■ **Problem details**:
The expected output is a verbatim reprint of the lines from the beginning of the data that follows through the line that contains "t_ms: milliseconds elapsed".

Collected data:
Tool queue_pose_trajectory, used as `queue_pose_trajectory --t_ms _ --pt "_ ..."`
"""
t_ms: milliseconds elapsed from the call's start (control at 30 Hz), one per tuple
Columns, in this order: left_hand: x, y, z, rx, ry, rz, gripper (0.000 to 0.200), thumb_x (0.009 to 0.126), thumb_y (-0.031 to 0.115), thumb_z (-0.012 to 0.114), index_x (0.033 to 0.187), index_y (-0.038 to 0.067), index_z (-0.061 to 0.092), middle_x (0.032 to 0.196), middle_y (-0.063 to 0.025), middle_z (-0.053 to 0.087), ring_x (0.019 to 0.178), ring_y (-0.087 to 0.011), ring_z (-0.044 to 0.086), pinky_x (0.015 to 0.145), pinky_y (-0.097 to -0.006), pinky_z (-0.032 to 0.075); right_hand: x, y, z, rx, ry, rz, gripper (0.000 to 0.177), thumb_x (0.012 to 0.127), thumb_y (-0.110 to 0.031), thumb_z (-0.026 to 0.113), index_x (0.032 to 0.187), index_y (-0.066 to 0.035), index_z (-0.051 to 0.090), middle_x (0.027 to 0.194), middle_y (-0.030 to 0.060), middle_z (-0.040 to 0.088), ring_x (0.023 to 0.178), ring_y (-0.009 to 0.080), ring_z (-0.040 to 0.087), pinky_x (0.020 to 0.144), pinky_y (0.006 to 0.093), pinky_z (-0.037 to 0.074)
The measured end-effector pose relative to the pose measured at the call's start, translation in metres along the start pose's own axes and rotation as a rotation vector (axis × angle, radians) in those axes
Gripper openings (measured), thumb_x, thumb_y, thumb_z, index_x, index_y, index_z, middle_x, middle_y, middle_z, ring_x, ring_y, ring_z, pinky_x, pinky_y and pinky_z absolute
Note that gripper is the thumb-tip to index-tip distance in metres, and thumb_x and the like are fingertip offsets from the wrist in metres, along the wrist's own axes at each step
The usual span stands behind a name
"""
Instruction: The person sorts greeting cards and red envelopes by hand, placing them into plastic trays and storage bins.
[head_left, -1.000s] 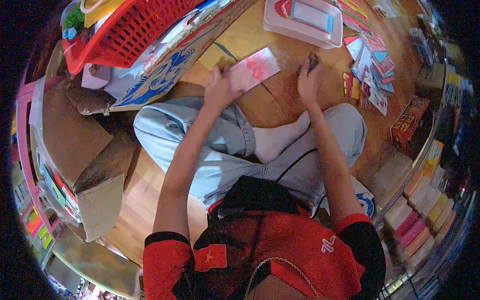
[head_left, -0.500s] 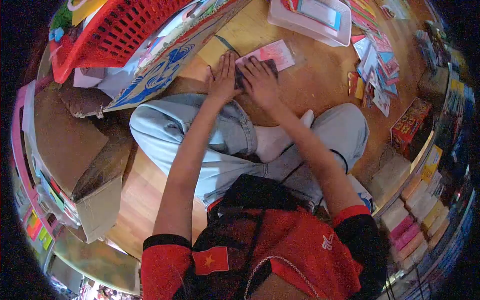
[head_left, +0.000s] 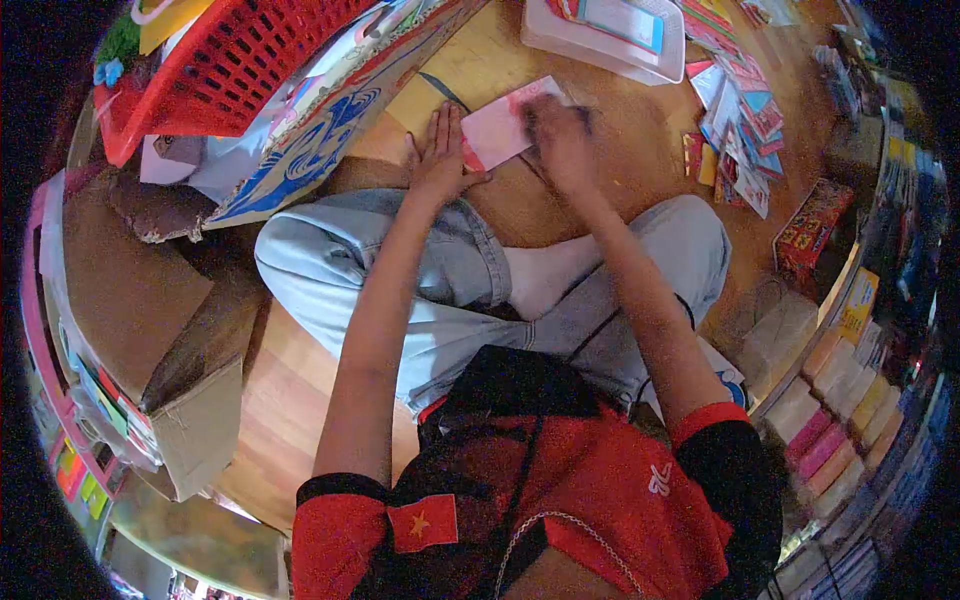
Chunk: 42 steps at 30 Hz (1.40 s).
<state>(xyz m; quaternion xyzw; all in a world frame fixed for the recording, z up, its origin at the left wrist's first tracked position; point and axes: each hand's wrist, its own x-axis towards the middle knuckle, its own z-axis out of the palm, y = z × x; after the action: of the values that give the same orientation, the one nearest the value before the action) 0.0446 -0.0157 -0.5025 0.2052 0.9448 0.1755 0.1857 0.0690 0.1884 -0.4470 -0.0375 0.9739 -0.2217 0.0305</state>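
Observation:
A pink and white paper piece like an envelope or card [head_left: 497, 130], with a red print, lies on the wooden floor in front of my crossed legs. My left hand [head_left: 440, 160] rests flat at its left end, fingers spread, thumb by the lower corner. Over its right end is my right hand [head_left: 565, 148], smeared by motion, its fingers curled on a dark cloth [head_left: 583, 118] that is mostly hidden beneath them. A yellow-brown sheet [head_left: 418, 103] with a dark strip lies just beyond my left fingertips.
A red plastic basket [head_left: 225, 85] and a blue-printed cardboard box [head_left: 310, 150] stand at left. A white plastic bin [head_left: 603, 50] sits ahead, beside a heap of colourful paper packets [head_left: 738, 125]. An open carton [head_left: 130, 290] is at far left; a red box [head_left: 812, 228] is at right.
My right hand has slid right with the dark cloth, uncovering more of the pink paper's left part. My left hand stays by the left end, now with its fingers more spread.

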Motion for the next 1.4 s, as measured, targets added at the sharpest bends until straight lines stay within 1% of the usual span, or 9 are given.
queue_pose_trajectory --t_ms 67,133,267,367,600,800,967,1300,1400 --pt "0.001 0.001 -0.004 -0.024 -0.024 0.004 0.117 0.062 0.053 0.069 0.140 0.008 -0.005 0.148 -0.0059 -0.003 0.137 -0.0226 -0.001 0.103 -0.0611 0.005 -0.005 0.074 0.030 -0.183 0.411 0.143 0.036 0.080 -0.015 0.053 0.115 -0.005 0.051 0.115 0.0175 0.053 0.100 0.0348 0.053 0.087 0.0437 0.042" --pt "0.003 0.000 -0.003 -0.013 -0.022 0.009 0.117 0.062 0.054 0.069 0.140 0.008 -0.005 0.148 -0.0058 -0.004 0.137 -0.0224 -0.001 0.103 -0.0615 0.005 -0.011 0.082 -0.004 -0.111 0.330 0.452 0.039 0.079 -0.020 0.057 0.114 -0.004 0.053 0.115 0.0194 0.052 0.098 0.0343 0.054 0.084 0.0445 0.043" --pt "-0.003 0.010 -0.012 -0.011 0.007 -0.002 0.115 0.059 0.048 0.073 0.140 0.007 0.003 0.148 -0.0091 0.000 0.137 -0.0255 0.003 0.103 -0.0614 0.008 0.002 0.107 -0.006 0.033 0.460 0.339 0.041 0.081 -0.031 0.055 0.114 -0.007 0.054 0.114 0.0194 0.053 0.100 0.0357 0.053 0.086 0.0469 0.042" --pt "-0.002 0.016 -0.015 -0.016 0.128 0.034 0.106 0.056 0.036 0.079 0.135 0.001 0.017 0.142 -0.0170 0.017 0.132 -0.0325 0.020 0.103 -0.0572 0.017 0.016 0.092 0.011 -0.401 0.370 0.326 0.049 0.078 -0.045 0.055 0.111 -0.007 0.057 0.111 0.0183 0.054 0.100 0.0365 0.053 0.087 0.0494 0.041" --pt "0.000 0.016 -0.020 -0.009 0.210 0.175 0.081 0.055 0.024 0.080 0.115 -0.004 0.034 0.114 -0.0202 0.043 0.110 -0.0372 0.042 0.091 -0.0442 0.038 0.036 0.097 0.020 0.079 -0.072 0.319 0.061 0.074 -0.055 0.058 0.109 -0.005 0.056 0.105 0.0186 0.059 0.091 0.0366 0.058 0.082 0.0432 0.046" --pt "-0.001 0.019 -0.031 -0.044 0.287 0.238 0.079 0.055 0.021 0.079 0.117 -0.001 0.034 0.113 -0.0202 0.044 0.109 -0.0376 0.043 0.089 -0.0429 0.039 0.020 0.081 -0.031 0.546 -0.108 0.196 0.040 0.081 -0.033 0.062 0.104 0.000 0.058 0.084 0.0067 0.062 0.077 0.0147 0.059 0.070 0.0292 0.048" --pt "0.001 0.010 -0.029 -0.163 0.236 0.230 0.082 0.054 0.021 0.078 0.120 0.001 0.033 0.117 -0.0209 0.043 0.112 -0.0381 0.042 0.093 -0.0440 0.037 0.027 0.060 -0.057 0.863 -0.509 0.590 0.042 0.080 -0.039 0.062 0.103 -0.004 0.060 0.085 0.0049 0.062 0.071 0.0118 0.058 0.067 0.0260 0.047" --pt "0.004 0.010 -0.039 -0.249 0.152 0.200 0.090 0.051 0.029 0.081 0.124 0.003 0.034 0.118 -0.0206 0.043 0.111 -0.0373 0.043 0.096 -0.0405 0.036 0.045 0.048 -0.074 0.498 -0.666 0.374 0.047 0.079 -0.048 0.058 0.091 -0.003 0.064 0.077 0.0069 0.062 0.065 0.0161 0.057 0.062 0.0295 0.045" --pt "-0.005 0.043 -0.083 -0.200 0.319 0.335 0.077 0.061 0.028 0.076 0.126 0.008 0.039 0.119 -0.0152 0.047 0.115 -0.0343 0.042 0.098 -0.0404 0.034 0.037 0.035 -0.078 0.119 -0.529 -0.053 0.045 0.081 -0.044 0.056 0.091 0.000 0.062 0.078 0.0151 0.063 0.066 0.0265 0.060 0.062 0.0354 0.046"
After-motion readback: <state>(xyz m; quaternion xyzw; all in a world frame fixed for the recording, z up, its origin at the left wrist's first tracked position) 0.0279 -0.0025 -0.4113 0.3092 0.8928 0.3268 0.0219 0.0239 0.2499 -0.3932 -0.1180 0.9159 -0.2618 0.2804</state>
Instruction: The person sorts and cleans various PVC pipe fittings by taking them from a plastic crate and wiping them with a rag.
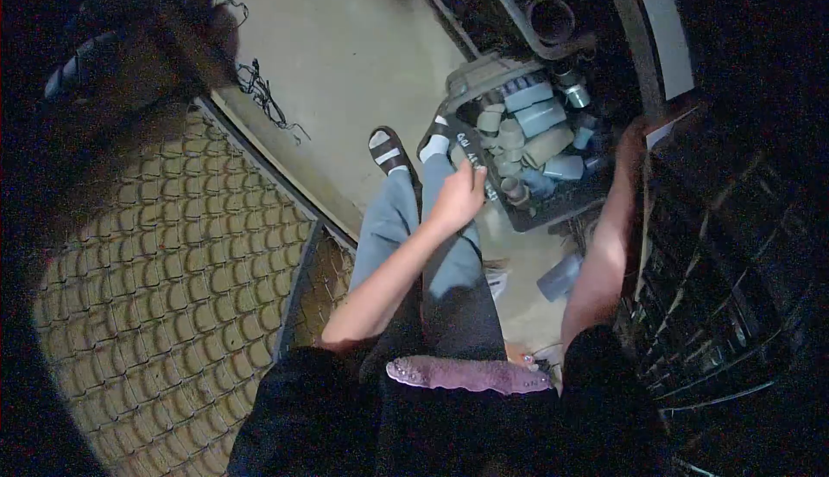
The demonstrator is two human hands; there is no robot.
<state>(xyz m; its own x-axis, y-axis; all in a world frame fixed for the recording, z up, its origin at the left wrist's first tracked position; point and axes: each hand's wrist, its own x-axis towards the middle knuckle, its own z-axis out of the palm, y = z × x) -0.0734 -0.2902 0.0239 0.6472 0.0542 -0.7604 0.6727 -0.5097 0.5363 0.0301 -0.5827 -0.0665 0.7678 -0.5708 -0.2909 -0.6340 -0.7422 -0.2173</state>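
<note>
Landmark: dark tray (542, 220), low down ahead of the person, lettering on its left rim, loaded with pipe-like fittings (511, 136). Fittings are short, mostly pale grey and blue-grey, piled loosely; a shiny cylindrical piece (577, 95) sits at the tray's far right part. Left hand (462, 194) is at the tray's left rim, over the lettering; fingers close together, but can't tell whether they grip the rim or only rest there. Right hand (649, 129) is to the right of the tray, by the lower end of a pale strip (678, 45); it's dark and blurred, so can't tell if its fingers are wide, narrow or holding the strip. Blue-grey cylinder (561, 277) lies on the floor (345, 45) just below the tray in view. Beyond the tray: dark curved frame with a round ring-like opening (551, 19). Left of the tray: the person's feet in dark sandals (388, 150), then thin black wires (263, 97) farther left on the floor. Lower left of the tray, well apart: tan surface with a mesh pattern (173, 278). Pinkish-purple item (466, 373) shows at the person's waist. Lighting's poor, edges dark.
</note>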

■ **Result for this task**:
Tool queue_pose_trajectory, used as `queue_pose_trajectory --t_ms _ --pt "_ ..."`
"""
t_ms: milliseconds elapsed from the call's start (control at 30 Hz), one per tuple

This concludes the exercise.